The airwaves and tellywaves are already packed with pundits declaring how the assassination of bin Laden strikes a death knell for Al-Qaeda/makes little difference to jihadism (delete as appropriate according to your political persuasion/professional reliance on a continued terrorist threat). These are just guesses; no one really knows what the result will be.
It’s true that the new Al-Qaeda leader, Ayman al-Zawahiri, doesn’t possess the charisma or wide appeal of bin Laden, while information gathered from the site of bin Laden’s assassination will aid further operations against Al-Qaeda. There has already been a steady degradation of Al-Qaeda’s higher echelons over recent years through the sporadic violence of drone attacks in Pakistan. These deaths have included bomb makers, chemical experts, ideologues, Al-Qaeda’s then third-in-command Abu Hamza Rabia, financial chappy and subsequent third-in-command Saeed al-Masri and jihadist TV personality Abu Laith al-Libi. Largely as a result of this, it has become more difficult for Al-Qaeda to operate — their communications have had to be downgraded to manual couriers in many instances.
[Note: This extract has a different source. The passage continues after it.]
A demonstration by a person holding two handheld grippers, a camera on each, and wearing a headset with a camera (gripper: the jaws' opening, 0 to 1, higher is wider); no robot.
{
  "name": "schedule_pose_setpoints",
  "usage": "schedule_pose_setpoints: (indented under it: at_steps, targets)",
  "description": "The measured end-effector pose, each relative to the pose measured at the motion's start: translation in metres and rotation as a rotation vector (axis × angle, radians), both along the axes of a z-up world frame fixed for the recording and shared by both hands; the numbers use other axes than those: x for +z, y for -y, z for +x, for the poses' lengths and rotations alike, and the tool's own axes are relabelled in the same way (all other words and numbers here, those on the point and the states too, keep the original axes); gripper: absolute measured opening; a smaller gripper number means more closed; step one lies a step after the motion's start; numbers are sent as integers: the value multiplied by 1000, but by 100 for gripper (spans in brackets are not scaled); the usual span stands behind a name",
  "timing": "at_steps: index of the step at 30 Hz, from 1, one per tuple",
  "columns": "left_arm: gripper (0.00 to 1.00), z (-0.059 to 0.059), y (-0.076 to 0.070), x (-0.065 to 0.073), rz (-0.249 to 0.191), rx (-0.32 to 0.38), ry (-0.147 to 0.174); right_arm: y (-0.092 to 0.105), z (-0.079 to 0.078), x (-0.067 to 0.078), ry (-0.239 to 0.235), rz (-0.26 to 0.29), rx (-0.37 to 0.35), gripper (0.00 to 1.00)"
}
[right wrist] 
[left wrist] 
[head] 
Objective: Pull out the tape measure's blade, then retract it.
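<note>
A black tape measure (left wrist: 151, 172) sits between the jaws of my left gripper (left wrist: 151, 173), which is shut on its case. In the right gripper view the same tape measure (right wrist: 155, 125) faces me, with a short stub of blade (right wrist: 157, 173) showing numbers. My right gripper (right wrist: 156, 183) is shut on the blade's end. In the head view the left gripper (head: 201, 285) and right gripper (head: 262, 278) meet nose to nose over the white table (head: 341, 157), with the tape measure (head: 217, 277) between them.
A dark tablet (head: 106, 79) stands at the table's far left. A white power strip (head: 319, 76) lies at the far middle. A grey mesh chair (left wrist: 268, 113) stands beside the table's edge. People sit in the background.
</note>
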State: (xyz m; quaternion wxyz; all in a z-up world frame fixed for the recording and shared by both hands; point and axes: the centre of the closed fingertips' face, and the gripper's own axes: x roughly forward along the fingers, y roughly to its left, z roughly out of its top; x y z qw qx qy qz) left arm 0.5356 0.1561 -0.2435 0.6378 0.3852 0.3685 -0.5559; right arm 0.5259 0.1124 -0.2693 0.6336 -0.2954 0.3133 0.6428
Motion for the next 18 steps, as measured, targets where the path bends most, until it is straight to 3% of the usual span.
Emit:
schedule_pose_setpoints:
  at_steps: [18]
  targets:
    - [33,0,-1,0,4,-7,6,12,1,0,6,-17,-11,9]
As a result, there have been relatively few attacks directly attributable to the Al-Qaeda ‘core’. In fact, there have been no attacks claimed by or attributed to Al-Qaeda since December 2009.
But this hasn’t stopped the increase in activity in Al-Qaeda affiliates, particularly Al-Qaeda in the Arabian Peninsula and Al-Qaeda in the Islamic Maghreb. Pakistani jihadist groups have also been livelier over the past few years. Arguably, Al-Qaeda doesn’t need to launch attacks itself, it just needs to be used as an inspiration, a brand, an idea. One theory espoused by jihadist writer Abu Musab al-Suri’s pithy slogan is that Al-Qaeda is more important as “nizam, la tanzim”: a system, not an organisation. According to this concept, Al-Qaeda as a group doesn’t matter, Al-Qaeda as an idea that can percolate down to internet jihadists and affiliated groups worldwide does.
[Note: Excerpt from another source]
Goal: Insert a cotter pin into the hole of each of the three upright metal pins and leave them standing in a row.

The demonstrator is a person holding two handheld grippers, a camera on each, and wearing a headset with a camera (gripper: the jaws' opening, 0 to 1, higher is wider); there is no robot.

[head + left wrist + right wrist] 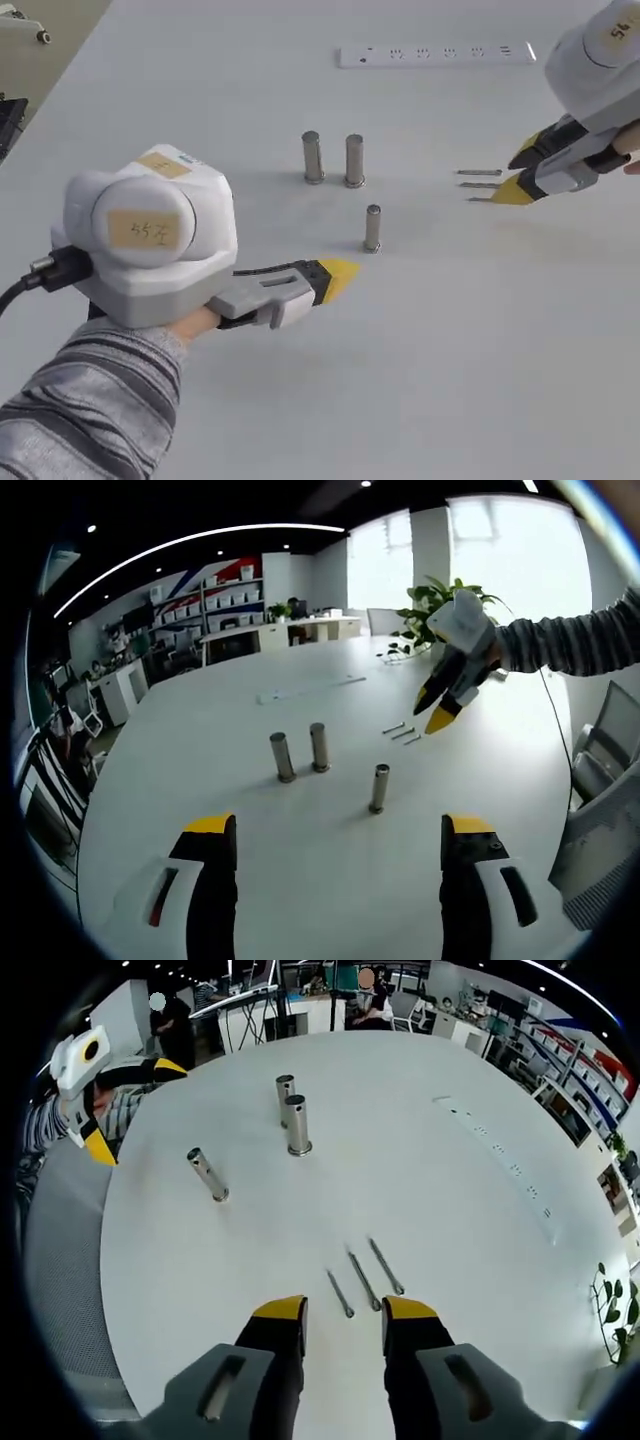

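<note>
Head view: a lone pin stands upright on the white table. Two more pins stand side by side beyond it and a bit left, and a power strip lies well beyond them. Three cotter pins lie flat and parallel to the right of the lone pin, well apart from it. The right gripper has its tips just past the cotter pins' far ends. The left gripper sits on the near-left of the lone pin, close but not touching; can't tell its jaw gap from here. Left gripper view: jaws wide, nothing btwn them. The lone pin is ahead, w/ the pair behind-left of it and the cotter pins behind-right. Right gripper view: jaws narrow, holding nothing. The cotter pins lie just ahead of the tips, and the lone pin is well beyond them to the left.
</note>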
Bin Laden’s death is a PR coup for the Obama administration, the more so because the president’s speech lacked the demagoguery and triumphalism of the Bush administration’s tasteless announcements of supposed military victories. (Remember this one?) In the theatre of psychological operations, the images of a dead bin Laden will reassure Americans, demoralise potential extremists but radicalise others. The president will also be very pleased that the 10th anniversary of September 11th won’t pass with bin Laden still at large.
In a sense, the ‘war on terrorism’ (or Long War or whatever the devil you want to call the current US foreign policy focus on asymmetrical threats) is a war of ideas. To prevent further attacks on US and Western interests, they need to delegitimise the concept of jihadist extremism and deter potential recruits from signing up to the ideology. Osama bin Laden’s death might help in that fight, but it is just one facet of a far broader challenge.
Far more effective in undermining support for radical Islamist movements would be a shift in US policy towards Israel, a removal of US troops from Iraq and an end to support for repressive Arab regimes. In fact, the Arab spring may do more to undermine Islamist extremism than any targeted decapitation operations as it encourages pluralist democratisation around the Middle East, providing an outlet for political frustrations that could otherwise metamorphose into violence.
One final point of interest: the DLR wonders whether the killing of bin Laden, if it leads to a continued dismantling of Al-Qaeda, may mark something of a turning point in the theme of US foreign policy. The last decade has seen an explosion of academic and policy interest in terrorism and aysmmetrical threats. In the absence of a credible state-based threat and with the perception of an immediate non-state threat, foreign policy has concentrated almost solely on eliminating terrorist groups. Now, if the US public starts to feel safer and the perception of non-state threat dies down, there could be a gradual shift towards the more traditional idea of competition among states. And it looks like China will be the main focus of Washington’s attention in this new policy paradigm.